>>>
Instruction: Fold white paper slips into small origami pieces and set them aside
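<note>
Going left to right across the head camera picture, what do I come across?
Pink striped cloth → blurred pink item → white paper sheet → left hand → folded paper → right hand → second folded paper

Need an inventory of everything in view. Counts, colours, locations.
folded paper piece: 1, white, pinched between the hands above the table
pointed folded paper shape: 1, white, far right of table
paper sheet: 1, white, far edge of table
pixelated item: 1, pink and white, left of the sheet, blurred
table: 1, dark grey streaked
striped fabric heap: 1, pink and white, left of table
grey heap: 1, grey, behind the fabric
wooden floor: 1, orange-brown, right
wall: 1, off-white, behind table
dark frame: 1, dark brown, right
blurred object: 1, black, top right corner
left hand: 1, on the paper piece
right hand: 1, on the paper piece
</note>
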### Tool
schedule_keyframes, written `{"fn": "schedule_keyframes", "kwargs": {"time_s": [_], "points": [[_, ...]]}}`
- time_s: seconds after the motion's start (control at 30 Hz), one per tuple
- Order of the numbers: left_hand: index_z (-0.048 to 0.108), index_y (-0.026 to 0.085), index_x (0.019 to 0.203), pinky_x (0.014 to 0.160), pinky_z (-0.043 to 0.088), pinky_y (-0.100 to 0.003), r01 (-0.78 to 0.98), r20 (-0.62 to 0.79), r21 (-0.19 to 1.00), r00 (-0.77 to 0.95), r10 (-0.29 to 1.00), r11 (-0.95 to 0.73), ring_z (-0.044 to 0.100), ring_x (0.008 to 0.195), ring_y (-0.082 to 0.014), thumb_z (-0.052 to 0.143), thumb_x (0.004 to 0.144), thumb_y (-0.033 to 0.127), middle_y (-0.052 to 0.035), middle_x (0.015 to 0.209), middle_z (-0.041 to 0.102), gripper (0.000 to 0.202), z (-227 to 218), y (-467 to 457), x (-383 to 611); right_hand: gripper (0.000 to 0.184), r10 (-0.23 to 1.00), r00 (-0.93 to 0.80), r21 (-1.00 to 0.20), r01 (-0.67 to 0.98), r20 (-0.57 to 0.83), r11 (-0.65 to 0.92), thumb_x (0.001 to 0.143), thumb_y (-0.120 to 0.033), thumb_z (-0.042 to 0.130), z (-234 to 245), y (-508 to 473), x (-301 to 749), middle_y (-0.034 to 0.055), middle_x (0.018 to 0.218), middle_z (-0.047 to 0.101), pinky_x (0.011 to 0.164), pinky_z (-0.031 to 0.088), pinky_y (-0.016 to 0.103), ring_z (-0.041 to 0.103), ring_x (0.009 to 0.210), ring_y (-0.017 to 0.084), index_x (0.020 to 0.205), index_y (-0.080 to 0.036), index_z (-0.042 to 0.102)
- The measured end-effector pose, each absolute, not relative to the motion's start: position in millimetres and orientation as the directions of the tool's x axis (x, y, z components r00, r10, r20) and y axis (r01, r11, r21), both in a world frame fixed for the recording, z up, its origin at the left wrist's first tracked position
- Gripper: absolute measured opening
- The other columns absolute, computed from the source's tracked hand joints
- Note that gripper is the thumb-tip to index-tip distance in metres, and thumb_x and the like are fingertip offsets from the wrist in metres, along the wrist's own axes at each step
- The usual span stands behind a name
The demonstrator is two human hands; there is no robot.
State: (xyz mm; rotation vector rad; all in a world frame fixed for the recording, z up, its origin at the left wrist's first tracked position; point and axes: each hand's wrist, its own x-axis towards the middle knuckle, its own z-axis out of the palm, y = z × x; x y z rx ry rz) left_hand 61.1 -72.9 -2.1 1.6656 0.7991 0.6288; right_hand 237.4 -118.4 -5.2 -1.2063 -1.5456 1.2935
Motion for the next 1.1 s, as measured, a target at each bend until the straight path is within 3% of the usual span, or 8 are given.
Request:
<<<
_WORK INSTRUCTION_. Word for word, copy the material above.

_RESULT OF THIS TASK_.
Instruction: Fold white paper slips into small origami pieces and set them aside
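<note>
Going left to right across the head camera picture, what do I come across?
Pink striped cloth → blurred pink item → white paper sheet → left hand → folded paper → right hand → second folded paper

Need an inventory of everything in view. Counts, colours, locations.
folded paper piece: 1, white, pinched between the hands above the table
pointed folded paper shape: 1, white, far right of table
paper sheet: 1, white, far edge of table
pixelated item: 1, pink and white, left of the sheet, blurred
table: 1, dark grey streaked
striped fabric heap: 1, pink and white, left of table
grey heap: 1, grey, behind the fabric
wooden floor: 1, orange-brown, right
wall: 1, off-white, behind table
dark frame: 1, dark brown, right
blurred object: 1, black, top right corner
left hand: 1, on the paper piece
right hand: 1, on the paper piece
</note>
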### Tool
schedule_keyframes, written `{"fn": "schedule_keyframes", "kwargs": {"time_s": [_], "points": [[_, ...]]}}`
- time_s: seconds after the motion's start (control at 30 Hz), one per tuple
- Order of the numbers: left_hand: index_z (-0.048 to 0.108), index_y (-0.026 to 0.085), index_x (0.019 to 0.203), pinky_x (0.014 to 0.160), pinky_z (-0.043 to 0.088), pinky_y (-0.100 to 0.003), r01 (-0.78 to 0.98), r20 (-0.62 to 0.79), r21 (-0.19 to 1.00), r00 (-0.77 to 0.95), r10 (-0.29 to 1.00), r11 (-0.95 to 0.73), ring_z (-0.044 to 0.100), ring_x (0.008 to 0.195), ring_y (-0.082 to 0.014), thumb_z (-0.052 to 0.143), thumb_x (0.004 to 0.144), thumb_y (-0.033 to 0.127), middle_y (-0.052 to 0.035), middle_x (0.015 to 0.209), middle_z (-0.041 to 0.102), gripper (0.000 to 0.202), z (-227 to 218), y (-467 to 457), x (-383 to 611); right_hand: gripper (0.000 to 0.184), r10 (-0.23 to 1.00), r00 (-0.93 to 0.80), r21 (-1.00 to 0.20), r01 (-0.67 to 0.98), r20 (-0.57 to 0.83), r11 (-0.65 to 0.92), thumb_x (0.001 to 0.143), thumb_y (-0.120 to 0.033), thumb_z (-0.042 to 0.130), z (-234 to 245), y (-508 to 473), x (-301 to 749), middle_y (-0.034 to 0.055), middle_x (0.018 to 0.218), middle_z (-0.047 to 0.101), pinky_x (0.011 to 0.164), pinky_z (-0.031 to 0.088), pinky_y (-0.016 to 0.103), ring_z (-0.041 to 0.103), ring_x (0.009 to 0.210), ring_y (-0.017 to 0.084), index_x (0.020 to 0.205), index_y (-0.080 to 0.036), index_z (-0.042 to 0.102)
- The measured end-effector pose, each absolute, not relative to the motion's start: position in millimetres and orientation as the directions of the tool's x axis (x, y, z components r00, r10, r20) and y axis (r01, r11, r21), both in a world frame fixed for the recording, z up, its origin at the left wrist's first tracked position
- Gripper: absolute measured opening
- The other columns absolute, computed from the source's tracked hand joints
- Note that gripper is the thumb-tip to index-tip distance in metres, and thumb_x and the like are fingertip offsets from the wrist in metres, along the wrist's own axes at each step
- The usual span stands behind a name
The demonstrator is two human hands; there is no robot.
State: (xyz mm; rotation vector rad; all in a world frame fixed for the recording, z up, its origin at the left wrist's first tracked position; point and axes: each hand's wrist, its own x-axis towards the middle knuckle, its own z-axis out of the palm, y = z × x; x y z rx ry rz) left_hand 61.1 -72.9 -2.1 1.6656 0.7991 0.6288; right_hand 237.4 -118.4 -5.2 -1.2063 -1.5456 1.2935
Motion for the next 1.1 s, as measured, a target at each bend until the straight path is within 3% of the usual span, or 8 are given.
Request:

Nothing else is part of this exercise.